Earlier this week we were invited to explore a wilderness area close to home: Pridelands Conservancy. With a name to make any Lion King lover proud, this conservancy forms part of the Greater Kruger area, and is located right outside our hometown. When Ale Olivieri was invited to head over with the Painteddog.tv crew, it was impossible to resist reacquainting with the outside natural world.
In a willful twist of events, two of our private guides are currently exploring this particular conservancy on a daily basis. Tayla McCurdy is based at Prideland as an instructor for EcoTraining’s bush school for aspiring field guides, and as Ecotraining’s presenter for the popular WildEarth show. Brent Leo-Smith, along with the other members of PaintedDog.Tv, is currently exploring the area and producing some wonderful content about the natural world.
“Ale, Ale, Ale. What are you doing at 4 o’clock?”
“Wanna go look for lions?”
In true South African fashion, a last minute plan was made. Beanies, scarves, gloves and jackets were packed in the car by 4pm and the search for lions started. The Painteddogs and Ale bumbled towards the area where the lions were last seen and while chatting about nothing and everything in between. The group had come to a stop to look for a water bottle when all of a sudden the chaos of deep whoops and angry hyena calls pierced the air. In the fraction of a second that took to locate where the noises where coming from, a deeper growl was heard.
“Lions fighting hyenas, lions fighting hyenas!”
“There, there, there!”
For some reason, it seems impossible for safari guides to announce or point to things only once when the adrenaline is rushing. The scene was unfolding through the woodland. Hyenas and lionesses were dancing a tango around the trees and shrubs, always careful not to get too close to one another. The tension in the air was palpable. The three hyenas would stand their ground until the aggressive approaches of the lions would push them a few steps back. A false step on the hyenas behalf and the lions would have the upper hand and send them chasing. The world stopped only to pay attention to the growls and calls taking place.
A group of three hyenas, salivating and looking as ferocious as possible were facing a pride of 5 lionesses. The hyenas’ call were matched every time by the deep growls coming from the lions. At first instant, it was believed that the fight had been over a potential kill. Earlier that day Brent had seen the lionesses and they seemed to be interested in hunting and finding their next meal. When the lions and hyenas came into the open, the lack of blood on their coats immediately stood out. Had there been a carcass and fight over the war spoils, some of the animals would be wearing it on their fur.
“I think the hyenas are trying to lead the lioness away from the den. It’s not too far from here”.
Hyenas and lions are indeed eternal enemies. The pressures they exercise on each other is remarkable. Although they do not tolerate each other’s presence as they are in direct competition for food, resources and safe places to raise their young not all encounters are as ferocious as the one witnessed. There was a lot at stake – the future of the hyena clan! – and so devised a plan that would get the lions attention as they sneakily lead them away from the den and protected their young ones.
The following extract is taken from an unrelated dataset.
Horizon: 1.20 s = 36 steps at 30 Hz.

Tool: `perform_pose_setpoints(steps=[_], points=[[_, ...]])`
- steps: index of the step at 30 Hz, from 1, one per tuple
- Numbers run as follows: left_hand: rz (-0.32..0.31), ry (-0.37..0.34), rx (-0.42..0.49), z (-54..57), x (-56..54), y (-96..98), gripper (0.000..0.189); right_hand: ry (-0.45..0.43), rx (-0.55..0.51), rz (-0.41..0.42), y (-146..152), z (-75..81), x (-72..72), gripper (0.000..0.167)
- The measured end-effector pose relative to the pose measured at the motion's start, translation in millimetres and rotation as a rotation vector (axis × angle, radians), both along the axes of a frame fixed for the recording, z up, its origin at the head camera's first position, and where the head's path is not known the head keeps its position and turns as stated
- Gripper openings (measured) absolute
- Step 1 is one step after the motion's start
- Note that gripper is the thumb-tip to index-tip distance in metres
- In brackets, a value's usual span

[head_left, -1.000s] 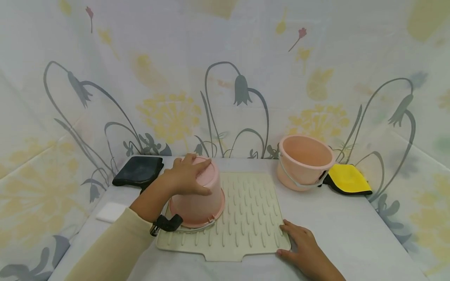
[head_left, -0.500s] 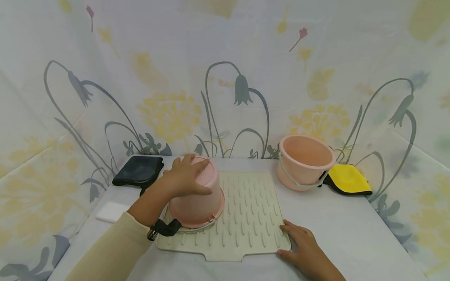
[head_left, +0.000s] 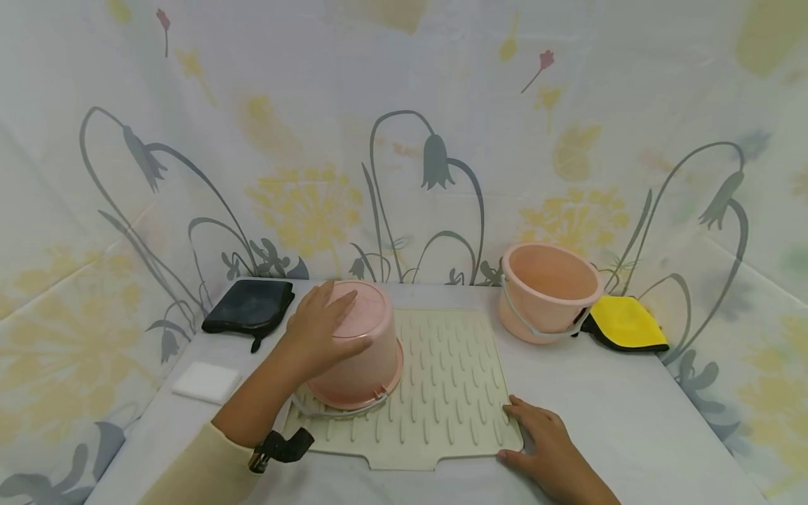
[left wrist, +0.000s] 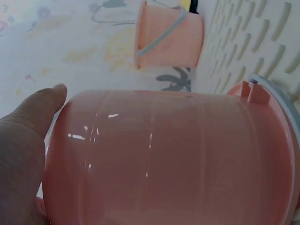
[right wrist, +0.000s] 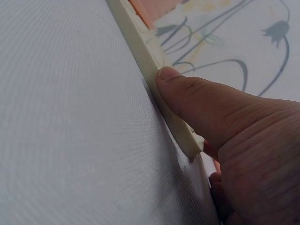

About a kilometer down from where they first bumped into this unfolding scene, the tension started to dissipate and the spirits started to calm down as the distance between the two predators became greater. The hyenas, heavily salivating due to their adrenaline rush during the encounter (it takes quite something to stand your grown to charging lions), started retreating and the lionesses one by one started giving up on their chase and laying down in the long grass.
By nightfall the chaos sparked again as the hyenas kept offering themselves as bait to lead the lionesses away.